El caso de los bisexuales es por lo menos curioso. La sociedad suele ser más imperativa con el bisexual. Tiene esperanza. La sociedad tiene esperanza y llegará hasta las últimas consecuencias para que el camino de un individuo se tuerza conforme la sociedad quiere torcerlo. Si tenemos como pensado que la sexualidad de las mujeres es una no-sexualidad y que la de los hombres, al ser activa y presente puede ser o bien de combate o bien repulsiva, no es de extrañar el siguiente grito, irreconciliable con la racionalidad y el respeto: que las mujeres se decidan; o que el origen de su bisexualidad se deba a que aún no les ha llegado el hombre que es –que es mujer. Y, en el caso de los hombres, una parte de la sociedad imperativa les dice que su comportamiento es aún más “repulsivo” que el un hombre gay. Y la comunidad LGBTI les dice a veces que tal cosa como un “hombre bisexual” no existe. No sólo son los heretosexuales de discurso venenoso quienes atacan a los que les parece que salen de la norma –aún cuando la homosexualidad sea tan natural que exista no sólo en la raza humana sino en otras especies animales– sino que son los mismos homosexuales los que atacan a matar a sus propios miembros.
Sucede así con todas las expresiones de la sexualidad. Los género no conforme, los queer, las personas “raras” (cualquier forma de existir no-heterosexual), son rápidamente rechazados, ignorados incluso. Incluso dentro del entramado heterosexual hay mucha cosa trágica en un aire denso y poco respirable. El machismo y el patriarcado, enfermedades que se tragan a quien sea y a la comunidad que sea como una gangrena que se desarrolla exponencialmente, también tiene sus efectos negativos sobre las mujeres y sobre los hombres que tienen el privilegio social de ser heterosexuales, aunque aquí no deba existir privilegio alguno.

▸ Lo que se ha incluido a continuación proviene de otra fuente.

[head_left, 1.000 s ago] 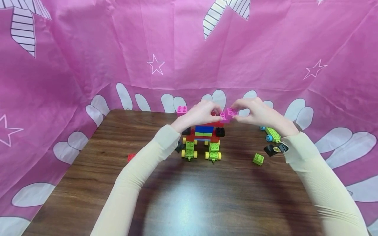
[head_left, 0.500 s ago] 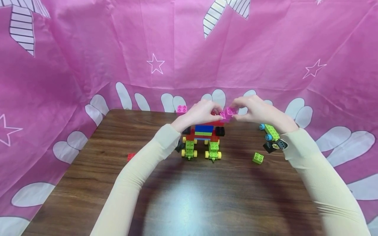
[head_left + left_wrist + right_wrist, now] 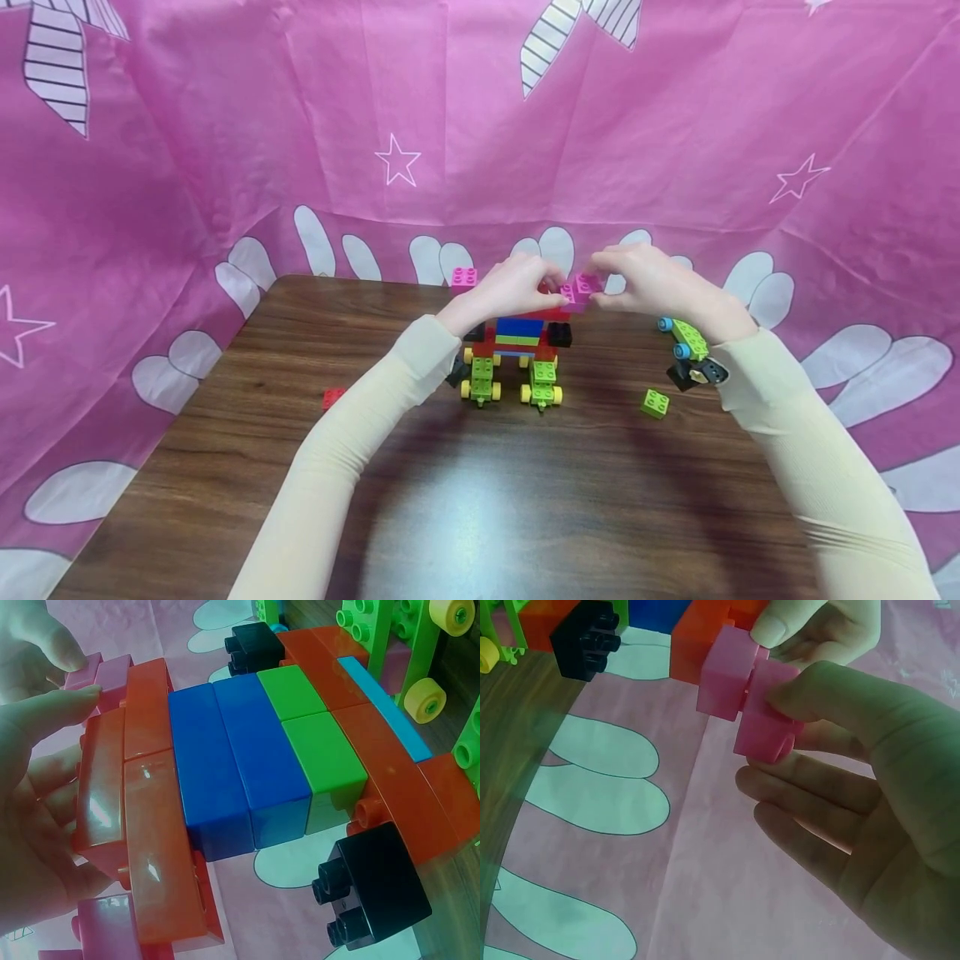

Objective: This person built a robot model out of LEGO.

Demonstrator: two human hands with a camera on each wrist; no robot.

Es diferente hablar de un indígena bisexual que de una mujer blanca bisexual, y un larga lista de etcéteras con las combinaciones posibles. Claro. Pero es este discurso el que complejiza nuestra calidad humana, y nos hace, en un sentido más amplio y exploratorio, humanos. Todos aquellos, sin embargo, desde el afro hasta la lesbiana pasando por la trans y el de género no conforme, tienen un problema en común. Un hombre blanco, racista, clasista y xenófobo. Esto suena como si estuviera hablando de algún tipo de conquista colonial, supremacía de hace cuatro siglos. Y eso es lo peor de todo.

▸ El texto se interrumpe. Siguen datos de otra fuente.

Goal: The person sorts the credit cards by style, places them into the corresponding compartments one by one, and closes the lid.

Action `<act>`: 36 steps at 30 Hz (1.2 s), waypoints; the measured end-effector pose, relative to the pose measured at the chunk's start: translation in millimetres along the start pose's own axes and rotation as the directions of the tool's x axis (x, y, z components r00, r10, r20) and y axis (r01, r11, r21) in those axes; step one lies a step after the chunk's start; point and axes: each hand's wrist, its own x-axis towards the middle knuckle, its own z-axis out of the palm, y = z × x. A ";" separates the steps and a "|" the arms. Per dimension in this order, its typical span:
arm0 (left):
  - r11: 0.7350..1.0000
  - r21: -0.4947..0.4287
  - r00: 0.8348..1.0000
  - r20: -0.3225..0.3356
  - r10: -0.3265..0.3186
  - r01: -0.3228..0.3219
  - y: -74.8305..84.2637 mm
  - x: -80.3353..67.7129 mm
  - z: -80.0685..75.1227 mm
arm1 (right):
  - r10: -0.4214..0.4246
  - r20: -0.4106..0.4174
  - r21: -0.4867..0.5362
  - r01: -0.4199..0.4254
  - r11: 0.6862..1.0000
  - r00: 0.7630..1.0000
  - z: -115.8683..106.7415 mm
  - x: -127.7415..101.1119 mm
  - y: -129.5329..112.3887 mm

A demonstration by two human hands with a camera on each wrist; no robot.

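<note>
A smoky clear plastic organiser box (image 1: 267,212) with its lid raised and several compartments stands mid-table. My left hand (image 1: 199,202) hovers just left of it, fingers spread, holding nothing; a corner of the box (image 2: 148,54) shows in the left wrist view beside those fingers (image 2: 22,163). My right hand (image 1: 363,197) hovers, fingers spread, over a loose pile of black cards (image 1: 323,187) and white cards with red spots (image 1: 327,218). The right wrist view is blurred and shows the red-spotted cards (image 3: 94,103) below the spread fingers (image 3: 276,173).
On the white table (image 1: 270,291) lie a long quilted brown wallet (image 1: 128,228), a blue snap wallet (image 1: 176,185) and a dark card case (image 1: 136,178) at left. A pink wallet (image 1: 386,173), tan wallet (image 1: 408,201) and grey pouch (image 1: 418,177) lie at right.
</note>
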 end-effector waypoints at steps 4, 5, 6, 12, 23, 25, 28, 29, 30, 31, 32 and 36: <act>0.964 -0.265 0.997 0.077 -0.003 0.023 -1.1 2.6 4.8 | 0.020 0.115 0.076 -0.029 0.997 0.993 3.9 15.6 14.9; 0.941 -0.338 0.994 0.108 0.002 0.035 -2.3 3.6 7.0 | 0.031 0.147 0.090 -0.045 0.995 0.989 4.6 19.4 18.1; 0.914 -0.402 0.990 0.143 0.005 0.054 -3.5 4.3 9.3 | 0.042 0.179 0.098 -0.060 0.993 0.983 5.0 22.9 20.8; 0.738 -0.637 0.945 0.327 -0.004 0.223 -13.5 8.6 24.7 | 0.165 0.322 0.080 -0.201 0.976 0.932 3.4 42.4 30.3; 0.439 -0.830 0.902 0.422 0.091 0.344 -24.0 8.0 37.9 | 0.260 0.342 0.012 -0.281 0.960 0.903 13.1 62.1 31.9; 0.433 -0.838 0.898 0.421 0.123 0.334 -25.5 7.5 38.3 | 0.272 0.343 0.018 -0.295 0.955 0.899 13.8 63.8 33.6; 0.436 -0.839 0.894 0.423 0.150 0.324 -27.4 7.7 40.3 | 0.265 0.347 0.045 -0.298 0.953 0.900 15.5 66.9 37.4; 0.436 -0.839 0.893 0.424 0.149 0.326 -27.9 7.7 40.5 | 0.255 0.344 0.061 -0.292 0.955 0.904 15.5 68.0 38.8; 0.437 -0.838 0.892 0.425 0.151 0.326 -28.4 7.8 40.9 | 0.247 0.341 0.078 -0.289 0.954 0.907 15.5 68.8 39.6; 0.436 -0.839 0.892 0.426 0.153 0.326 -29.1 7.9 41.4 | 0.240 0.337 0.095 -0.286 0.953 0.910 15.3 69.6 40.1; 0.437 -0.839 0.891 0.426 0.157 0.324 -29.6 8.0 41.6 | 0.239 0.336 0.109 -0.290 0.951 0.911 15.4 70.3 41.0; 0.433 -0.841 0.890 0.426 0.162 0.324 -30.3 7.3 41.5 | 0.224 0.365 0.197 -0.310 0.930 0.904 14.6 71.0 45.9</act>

Si hemos logrado ser escuchados bajo esa representación masculina y blanca, es el momento de diversificar el discurso. Hablemos no sólo de la voz del hombre blanco gay. Ya lo estamos haciendo. Hablemos de las personas LGBTIQ+ afrodescendientes, indígenas, discapacitadas, ancianas, desempleadas, desplazadas, inmigrantes. De los gays, de las lesbianas, de los bisexuales, de los trans, de los queer y de los que, con otra concepción, amplían nuestra capacidad de entender la sexualidad. Hablemos de nosotros en sintonía con la realidad del país, con las singularidades propias de una Colombia mestiza, caliente, ambientalmente rica, crudamente violenta. El reconocimiento de estas diferencias en contexto será la puerta que nos permitirá ser diversos en realidad, dejar de lado nuestra identidad prestada y abrir el espacio para construir una identidad que nos represente.